In Columbus’s day, the Moon was often used to get a rough fix of a ship’s longitude at sea. Columbus was especially intrigued with the idea of using lunar eclipses to determine longitude. If you can note the position of the Moon in the sky from one location versus a known longitude during an event— such as first contact of the Moon with the Earth’s umbra during an eclipse —you can gauge your relative longitude east or west of the point. The sky moves 15 degrees, or one hour of right ascension overhead as we rotate under it. One of the earliest records of this method comes to us from Ptolemy, who deduced Alexander the Great’s position 30 degrees (2 hours) east of Carthage during the lunar eclipse of September 20th, 331 B.C. Alexander noted that the eclipse began two hours after sunset from his locale, while in Carthage it was recorded that the eclipse began at sunset.
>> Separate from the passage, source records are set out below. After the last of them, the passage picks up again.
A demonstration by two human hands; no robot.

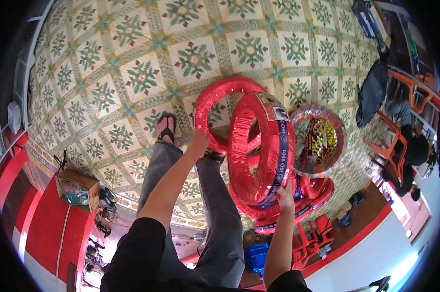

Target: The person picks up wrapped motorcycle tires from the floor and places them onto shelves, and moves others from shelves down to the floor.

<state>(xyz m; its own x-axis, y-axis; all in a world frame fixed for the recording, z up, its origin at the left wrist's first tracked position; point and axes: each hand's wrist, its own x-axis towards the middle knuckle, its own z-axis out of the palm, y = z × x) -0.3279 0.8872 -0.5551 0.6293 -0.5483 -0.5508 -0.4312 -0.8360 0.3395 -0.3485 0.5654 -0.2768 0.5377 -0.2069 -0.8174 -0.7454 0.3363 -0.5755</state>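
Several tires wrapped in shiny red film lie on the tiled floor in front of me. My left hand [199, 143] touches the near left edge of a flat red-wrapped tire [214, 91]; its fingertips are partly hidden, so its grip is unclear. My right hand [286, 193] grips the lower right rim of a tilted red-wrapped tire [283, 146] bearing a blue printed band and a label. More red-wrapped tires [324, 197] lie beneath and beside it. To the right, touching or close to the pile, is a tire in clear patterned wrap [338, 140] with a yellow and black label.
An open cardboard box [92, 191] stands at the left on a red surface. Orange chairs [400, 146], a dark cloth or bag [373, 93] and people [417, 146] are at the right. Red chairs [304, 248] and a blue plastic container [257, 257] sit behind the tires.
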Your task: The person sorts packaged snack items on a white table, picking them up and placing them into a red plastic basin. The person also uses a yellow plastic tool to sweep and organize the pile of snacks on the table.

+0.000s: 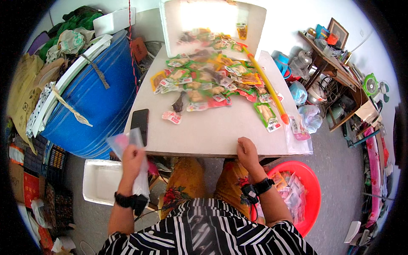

A Jacob's crossstaff, a simple tool for measuring angles in the sky. (Photo by Author).
A Jacob’s cross staff, a simple tool for measuring angles in the sky. (Charles Towne Landing Historic Site Museum, Photo by Author).

Columbus was a student of Ptolemy, and used this method during voyages to and from the New World during the lunar eclipses of September 14th, 1494 and February 29, 1504. Of course, such a method is only approximate. The umbra of the Earth often appears ragged and indistinct on the edge of the lunar disk at the start of an eclipse, making it tough to judge the actual beginning of an eclipse by more than ten of minutes or so. And remember, you’re often watching from the pitching deck of a ship to boot!

Another problem also plagued Columbus’s navigation efforts: he favored a smaller Earth than we now know is reality. Had he listened to another Greek astronomer by the name of Eratosthenes, he would’ve gotten his measurements pretty darned close.

An eclipse also saved Columbus’s butt on one occasion. The story goes that tensions had come to a head between the locals and Columbus’s crew while stranded on the island of Jamaica in 1504. Noting that a lunar eclipse was about to occur on March 1st  (the evening of February 29th for North America), Columbus told the local leader that the Moon would rise “inflamed with wrath,” as indeed it did that night, right on schedule. Columbus then made a great show of pretending to pray for heavenly intersession, after which the Moon returned to its rightful color.  This kept a conniving Columbus and his crew stocked in supplies until a rescue ship arrived in June of that year.

A depiction of the 1504 lunar eclipse from the 1879 text Astronomie Populare by Camille Flammarion.
A depiction of the 1504 lunar eclipse from the 1879 text Astronomie Populare by Camille Flammarion.

Be sure to check out this Friday’s penumbral eclipse, and amaze your friends with the prediction of the next total lunar eclipse which occurs on U.S. Tax Day next year on April 15th, 2014. Can you do a better job of predicting your longitude than Columbus?